Not your mother's extruder! Kidding... This simple yet very effective extruder is the brainchild of some members of the QR's community (in no particular order: Shauki B. / Mauro Manco (Exilaus) / Dale Dunn / Darkberg Aryavis (Flint Eastwood) and myself). I just tried to put it in a pleasant form. The name comes from the ring that looks like an aureola and it uses the flint wheel of a lighter. It was done initially for a NEMA17 and 1.75mm filament.
The nice detail about this design is that it's almost self-locking on the filament and the forces applied on the stepper motor are cancelled by each others.
This is an original design of an extruder that has the following features:
- Symmetrical load on stepper axis;
- Adjustable filament pressure without spring;
- Simple & open design (easy to see what's happening inside);
- No need for a geared reducer, direct drive;
- Support flexible filament (anti-buckling support on both extrusion and retraction);
- Best bang for your buck;
Bill of Material:
- 1 flint from either mini bic or clipper lighter;
- PTFE liner 40 cm for the loop + your regular bowden line;
- 2 608 bearings;
- 2 screws M3 20 mm length;
- 3 M4 nuts to secure the PTFE line;
- 1 stepper motor NEMA 1.7A (or even lower);
- 4 shims / inner diameter >5 mm (I used rolls from a used bicycle chain;
- 1 screw M3 5 mm length
See it in action:
Files for modification are publicly available and with a free Onshape account here:
Successfully printed in PLA, ABS or PETG (2 shells and 20% infill is enough... But your milage may vary).
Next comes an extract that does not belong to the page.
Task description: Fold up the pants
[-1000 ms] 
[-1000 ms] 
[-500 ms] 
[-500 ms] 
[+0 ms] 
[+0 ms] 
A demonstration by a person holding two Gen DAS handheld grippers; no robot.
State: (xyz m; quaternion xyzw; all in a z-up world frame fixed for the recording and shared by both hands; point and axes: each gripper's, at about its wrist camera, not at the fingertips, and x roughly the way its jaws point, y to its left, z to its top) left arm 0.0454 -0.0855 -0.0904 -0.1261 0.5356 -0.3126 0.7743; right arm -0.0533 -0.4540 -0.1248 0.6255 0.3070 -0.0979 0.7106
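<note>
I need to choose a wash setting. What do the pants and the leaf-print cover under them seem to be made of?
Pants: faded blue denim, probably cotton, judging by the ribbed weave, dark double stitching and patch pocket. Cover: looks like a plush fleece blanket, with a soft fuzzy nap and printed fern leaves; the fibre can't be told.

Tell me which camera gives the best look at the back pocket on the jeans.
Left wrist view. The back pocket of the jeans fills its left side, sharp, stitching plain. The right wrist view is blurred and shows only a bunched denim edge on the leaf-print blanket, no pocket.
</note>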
For details about fitting the coil on the stepper motor, you can find them by looking for #bicgear , #saintflint or #flintfeeder on Google Plus.
For fixing of the coil, the trickiest part of this build, having it only glued on the stepper shaft is not enough, it must be compressed axially, otherwise, it will "uncoil" and break on pushing or retracting the filament (depending on the direction of the filament vs the direction of the coil) and this will happen:
Some alternatives were available (Clipper lighter with solid flint wheel and internal 5 mm diameter), but more recent models have smaller holes and drilling this stuff is REALLY hard (You need to get a drill made for ceramic or glass as shown in one of the picture. Better to be good quality if you intend to make several, otherwise you can cheap but it probably won't last 1 or 2). To secure it, the best is to tap the axle with an M3 thread and use wasted bicycle chain rolls as spacers (ask them to your local bike shop, they should give them for free) and stack them.
Steps to tap the shaft of the stepper motor:
Imobilize the axle with the tool used to secure the thread maker (which means you may need another one);
Drill a hole 2.5 mm diameter 10 mm deep into the shaft;
Form the thread with a 3 steps M3 forming tool, since the hole is blind (not going through) this is required;
You can also put some strong Loctite or Super Glue to help secure the coil (watch out not to cover the curled part);
You should be good to go... Hope it helps. Like I said, not your mother's extruder! But it worth every cent...
2015-09-03 Due to popular demand, I've just uploaded an MK8 edition.
2015-09-08 Adding the following postscript GCODE in your slicer will ease the change of material (will retract enough filament making it easy to empty the Bowden by hand). In my case 16 mm seems a good length for the E3DV6:
G92 E0; zero the extruded length
G1 F250 E-16; Retract filament from barrel
G92 E0; zero the extruded length again
Note: Add the reverse action at the beginning of a print to pull the correct length before starting. If you interrupt a print, remember that you won't have an empty extruder...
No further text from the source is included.